- Jack Ma, the founder of Alibaba, appeared in Bangkok, Thailand on Friday.
- The picture of Ma was released hours before Ant Group said Ma was relinquishing control of the company.
- Ant Group abandoned a successful sale in 2020 shortly after Ma criticized Chinese regulations.
Jack Ma, the elusive billionaire founder of Alibaba, appeared in Thailand hours before Ant Group said it would relinquish control of the company.
Jay Fai Restaurant in Bangkok, Thailand posted a picture of Ma on Instagram on Friday, where he appears to have just visited the restaurant. “Incredibly humbled, it’s an honor to welcome you and your family to Jay Fai,” read the caption of the post.
The post came hours before The Wall Street Journal first reported that Ma was preparing to relinquish control of the company he founded.
According to local media, as reported by Reuters, Ma was at the restaurant with Soopaki Chearavanont, chairman of the Charoen Pokphand Group.
Ma was also reportedly pictured at a Muay Thai fight on Thursday posing in a fighting stance for a photo with Thai boxing champion Sombat “Buakaw” Banchamek.

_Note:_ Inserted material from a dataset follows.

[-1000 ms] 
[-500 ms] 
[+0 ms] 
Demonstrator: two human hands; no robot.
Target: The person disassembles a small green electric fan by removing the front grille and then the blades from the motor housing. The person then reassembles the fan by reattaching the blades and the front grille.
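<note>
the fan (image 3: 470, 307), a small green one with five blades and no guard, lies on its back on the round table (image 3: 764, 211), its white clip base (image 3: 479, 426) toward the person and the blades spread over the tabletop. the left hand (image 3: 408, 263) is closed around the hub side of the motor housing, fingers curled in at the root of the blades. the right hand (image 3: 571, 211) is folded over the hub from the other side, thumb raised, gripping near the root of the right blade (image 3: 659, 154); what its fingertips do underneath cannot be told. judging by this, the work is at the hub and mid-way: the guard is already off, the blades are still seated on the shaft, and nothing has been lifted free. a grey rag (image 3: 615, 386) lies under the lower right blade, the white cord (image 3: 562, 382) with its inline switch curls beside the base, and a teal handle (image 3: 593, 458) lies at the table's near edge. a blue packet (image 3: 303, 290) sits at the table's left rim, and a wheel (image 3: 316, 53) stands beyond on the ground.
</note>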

In a statement released on Saturday, a spokesman for Ant Group, which owns the world’s largest mobile payment platform Alipay, said the company was simplifying voting rights to prevent any shareholder from having a controlling vote.
The move would “further improve the stability of our corporate structure and the sustainability of our long-term development,” the statement said.
Ma disappeared from public view in October 2020 after giving a speech criticizing China’s financial regulatory system.
Ant Group abandoned plans to list the company on the stock exchange next month when Beijing intervened. Once China’s richest man, Mao’s net worth has fallen by more than $25 billion since he disappeared from the public eye, according to the Bloomberg Billionaires Index.
Although Ma does not have an executive role or sit on Ant Group’s board, he retained influence through a separate entity he controlled. The changes announced on Saturday are the latest in a comprehensive overhaul ordered by Chinese authorities.
Ma has remained largely inconspicuous since his run-in with the authorities. The Financial Times suggested in November that he had been living in Tokyo for six months, staying out of the public eye and mostly hanging out at private members’ clubs.
Some think the move could revive hopes for a floating Ant, according to Reuters, but Chinese regulations requiring a pause in listings after a change of control could delay such a move by at least a year.